I think you’re onto something with mixing in some inert to make the improve the texture and make the small amount of soil go further. Coincidentally, after starting this thread, I saw MDaquatics’ latest video in which he recommends a mix of three equal parts soil / sand / gravel. I am now leaning towards this.

A bulked out soil layer plus a cap of 4cm rather than 3cm is actually good news for me as due to the bowl shape this will increase my available area for planting


----------



## HustleRussell (9 Mar 2021)

I have just noticed that there is a lot of discussion on bowls in the EI natural / low tech sub-forum. That’s my morning sorted.

I would still love to hear any more pointers on my substrate before I start setting the thing up towards the end of the week.


----------



## Tim Harrison (9 Mar 2021)

Maybe you'd want to reconsider using Tropica AS as a cap. It's comparatively light and will disturb easily. If you're not very careful you could end up with a muddy puddle. Better to use it on its own.

I wouldn't necessarily advocate using your garden soil either. Not saying it won't work but why take the risk when there are tried and tested composts on the market. What you need is a soil that has good structure (relatively high organic matter) so it'll stay put and offer a revolving nutrient fund, but will not release excess ammonia. I tend to use a 1:1 mix of aquatic compost and moss peat.

Alternatively mix your garden soil with moss peat. 1 - 2 cms in the bottom of your bowl should be fine but I would cap with coarse sand or fine gravel. If you're still worried about disturbance use a gravel tidy as a membrane between the two layers. More info below...









						The Soil Substrate or Dirted Planted Tank - A How to Guide
					

The Soil Substrate Planted Tank - a How to Guide...  ...or Zen and an Introduction to the Art of Underwater Gardening with Soil or Dirt... ...or The Hybrid-Energy Approach.  Introduction In writing this I hope to illustrate that using soil substrate offers a range of possibilities and that it's...



					www.ukaps.org


----------



## ScareCrow (9 Mar 2021)

You could add some growmore fertiliser and cat litter to the mix to improve the structure, increase the cation exchange capacity and increase longevity of the substrate.


----------



## HustleRussell (9 Mar 2021)

Thanks for the input both.

Tim, I had actually read your thread along with many others but there are such a range of approaches...

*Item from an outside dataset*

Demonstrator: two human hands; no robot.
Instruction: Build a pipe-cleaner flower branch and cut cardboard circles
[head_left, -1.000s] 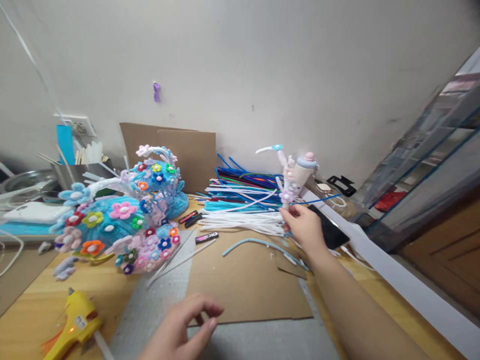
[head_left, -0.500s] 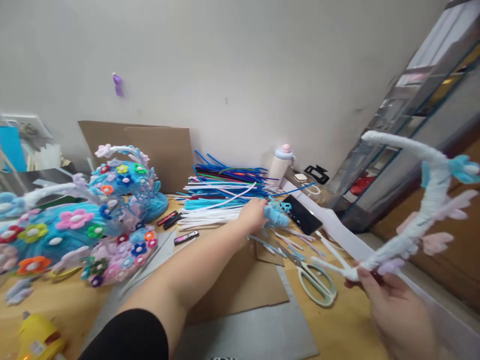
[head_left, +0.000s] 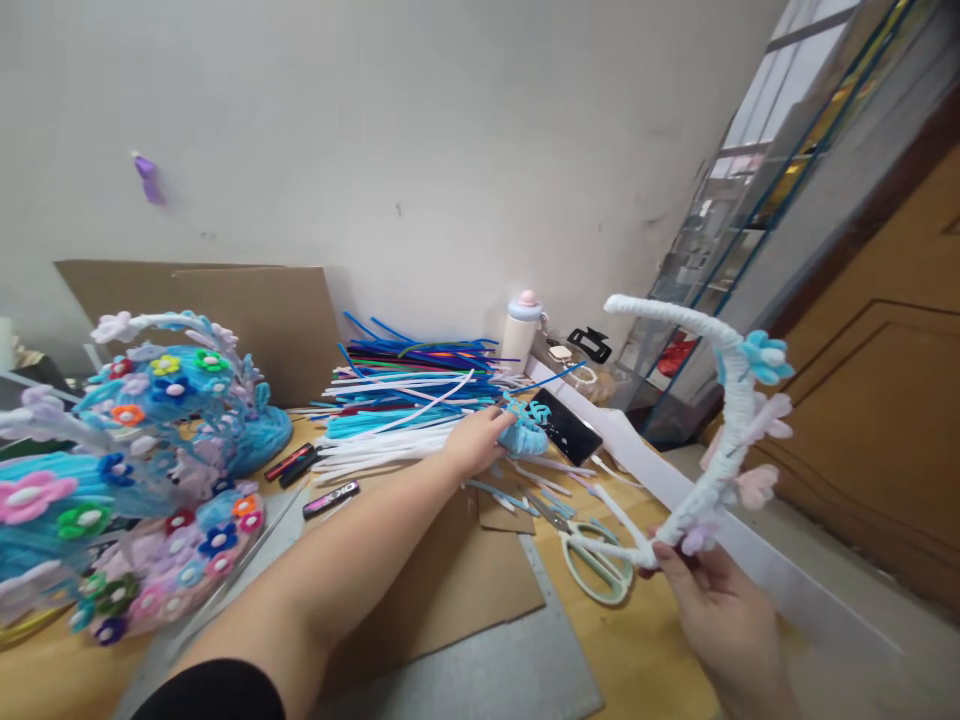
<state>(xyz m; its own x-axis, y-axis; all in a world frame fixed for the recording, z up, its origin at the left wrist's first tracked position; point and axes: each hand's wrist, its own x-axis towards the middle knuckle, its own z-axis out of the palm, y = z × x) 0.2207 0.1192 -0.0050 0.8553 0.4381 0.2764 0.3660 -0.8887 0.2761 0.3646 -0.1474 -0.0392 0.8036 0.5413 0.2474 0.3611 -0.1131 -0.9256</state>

I was a bit worried that the Tropica powder may be too light. I think I may now reconsider. I’ve bought 9L of the stuff but I don’t want to get this wrong. 

I will look for a dark, natural coloured coarse sand or micro gravel. I have had silver sand before and didn’t like it that much. 

I am pretty wedded to the idea of using my garden soil in some way. I just like the idea. My garden has had no fertilisers or pesticides in 14 years and the soil in my area is loamy, slightly acid and base rich. I do have some aquatic compost of exactly the type shown in your thread.

I am now thinking about mixing a cocktail for my nutrient layer, probably comprising garden soil, peat moss and maybe some kind of granular material to bulk it out.

Cat litter seemed such a strange idea when I first read it, but... maybe?

I will think about adding aquatic compost too, but being low tech I had initially ruled it out since it’s so nutrient rich?


----------



## HustleRussell (9 Mar 2021)

If I was feeling flush I could use the Tropica soil powder mixed into my nutrient layer instead of cat litter? Seems that it may be quite hard to find a suitable cat litter now the Tesco one has been discontinued? 

Could probably punt the rest of the Tropica soil on eBay by the litre to recoup some money


----------



## ScareCrow (9 Mar 2021)

HustleRussell said:


> Tesco one has been discontinued


Oh has it, that's really annoying. I'll have to hold on to what I have left! There were a few threads about using akadama, which is the same thing just in a larger size.


----------



## HustleRussell (9 Mar 2021)

I’ve not been to the shops myself but I read that it was NLA here. 

The Tropica soil powder must have CEC?


----------



## aec34 (9 Mar 2021)

HustleRussell said:


> will look for a dark, natural coloured coarse sand or micro gravel. I have had silver sand before and didn’t like it that much.


I bought a kilo of natural shrimp gravel off eBay for about £7 which did the job a treat for my low tech bowl. I’ve also used some larger grain building-type gravel which was lying around - which works, but with not much substrate under it somehow it’s harder to plant into.


----------



## HustleRussell (9 Mar 2021)

A fine soil drying day!


----------



## HustleRussell (9 Mar 2021)

aec34 said:


> I bought a kilo of natural shrimp gravel off eBay for about £7 which did the job a treat for my low tech bowl. I’ve also used some larger grain building-type gravel which was lying around - which works, but with not much substrate under it somehow it’s harder to plant into.



I ordered some Unipac sand this morning. So long as it’s dark coloured and coarser than silver sand I’ll be happy

now what to do with 9L of Tropica soil powder...


----------



## GHNelson (9 Mar 2021)

HustleRussell said:


> now what to do with 9L of Tropica soil powder...


Keep it....prices are increasing year by year!


----------



## Mr.Shenanagins (9 Mar 2021)

GHNelson said:


> Keep it....prices are increasing year by year!


Seriously. We may start to see more and more soil based substrates as a result. Not a bad thing, just requires more effort on the aquarists part. This hobby is just getting too expensive for the average aquarist and “dirt” should not be one of your more expensive items.


----------



## HustleRussell (10 Mar 2021)

Could anyone advise on mixing the Tropica soil into my garden soil mix in place of gravel / cat litter? Is it good for this purpose or would this be actually counter-productive?


----------



## PARAGUAY (10 Mar 2021)

I would probably keep it reserve for later but wouldnt be counterproductive IMO to mix it Prices for lighting ,soil anything aquatic as said are going in one direction and will balancing of the economy yet to arrive?


----------



## Franks (16 Mar 2021)

Tesco kitty litter is still widely available in the North West, I recently did my 155L cube in the stuff. Took 3 bags and cost me £12. It did smell like a room full of over 70's blokes on the kop down the local social club (Brut anyone?) but after 3-4 days with the canister filter running, the smell disappears. It is light though - If I could do it again, I'd use something else, perhaps Manado as the smaller grain size and much deeper red looks nicer imo.


----------